TASK REQUIREMENTS: Restate word for word the lines between the start of the material and the line with "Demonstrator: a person", keeping both of those ends and none of the pictures.

Segment Start: PROVIDED MATERIAL

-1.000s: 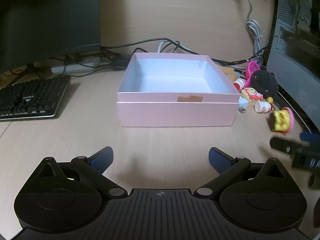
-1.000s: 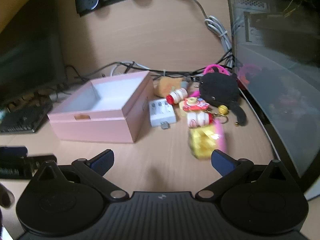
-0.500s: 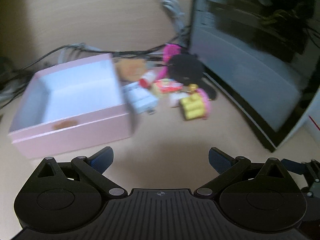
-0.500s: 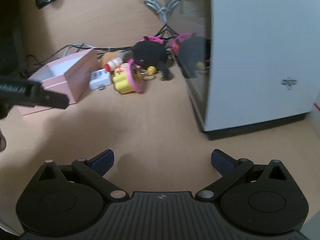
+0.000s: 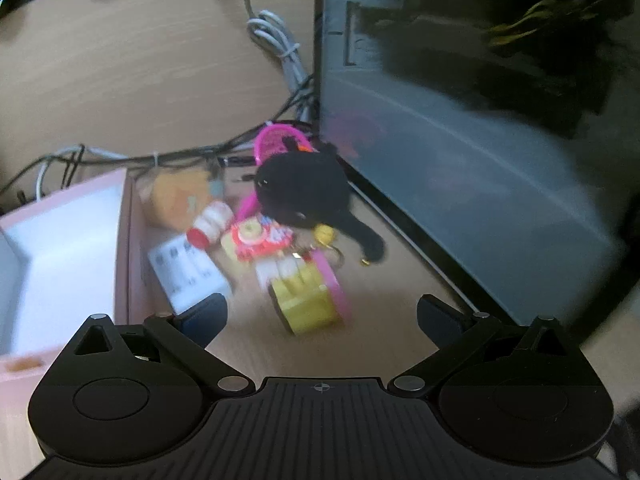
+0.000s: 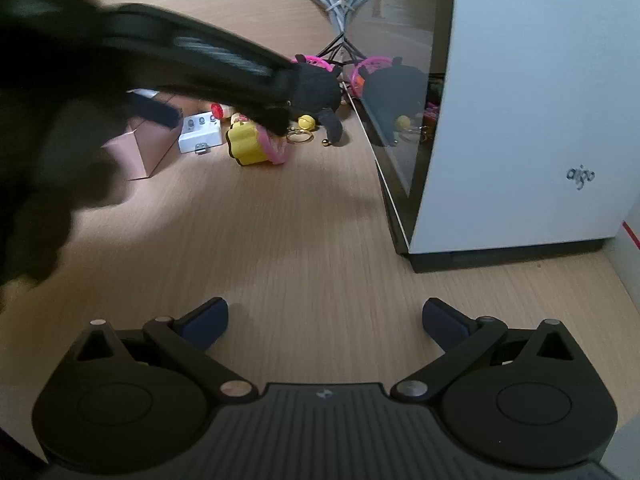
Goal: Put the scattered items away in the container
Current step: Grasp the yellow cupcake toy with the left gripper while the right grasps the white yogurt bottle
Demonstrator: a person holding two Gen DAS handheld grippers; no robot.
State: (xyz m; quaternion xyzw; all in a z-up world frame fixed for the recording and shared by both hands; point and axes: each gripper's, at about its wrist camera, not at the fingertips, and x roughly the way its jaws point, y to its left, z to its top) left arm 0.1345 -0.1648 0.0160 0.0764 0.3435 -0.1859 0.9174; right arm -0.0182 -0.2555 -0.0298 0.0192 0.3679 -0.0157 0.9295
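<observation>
A pile of small items lies between the pink box [image 5: 60,240] and a computer case. The yellow toy with pink trim [image 5: 308,304] lies nearest, just ahead of my open, empty left gripper [image 5: 320,314]. Behind it are a white battery case [image 5: 188,272], a red-capped bottle [image 5: 210,224], a red and yellow charm [image 5: 256,238], a black plush [image 5: 304,192] and an orange plush [image 5: 176,200]. My right gripper [image 6: 324,316] is open and empty over bare desk, well back. It sees the yellow toy [image 6: 246,146], the black plush [image 6: 316,88] and the left gripper [image 6: 276,120] above the pile.
The computer case with a dark glass side [image 5: 460,160] stands right of the pile; its white front [image 6: 540,100] shows in the right wrist view. Cables [image 5: 276,36] run along the back. A pink ring toy [image 5: 276,140] lies behind the black plush.
My left gripper has swung right from the box and moved in close over the pile. My right gripper has pulled back and turned toward the computer case.
</observation>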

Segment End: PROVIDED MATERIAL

RESPONSE AREA:
-1.000s: 
-1.000s: 
-0.500s: 
-0.500s: 
+0.000s: 
+0.000s: 
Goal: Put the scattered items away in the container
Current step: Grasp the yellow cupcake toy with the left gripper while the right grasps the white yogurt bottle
Demonstrator: a person holding two Gen DAS handheld grippers; no robot.

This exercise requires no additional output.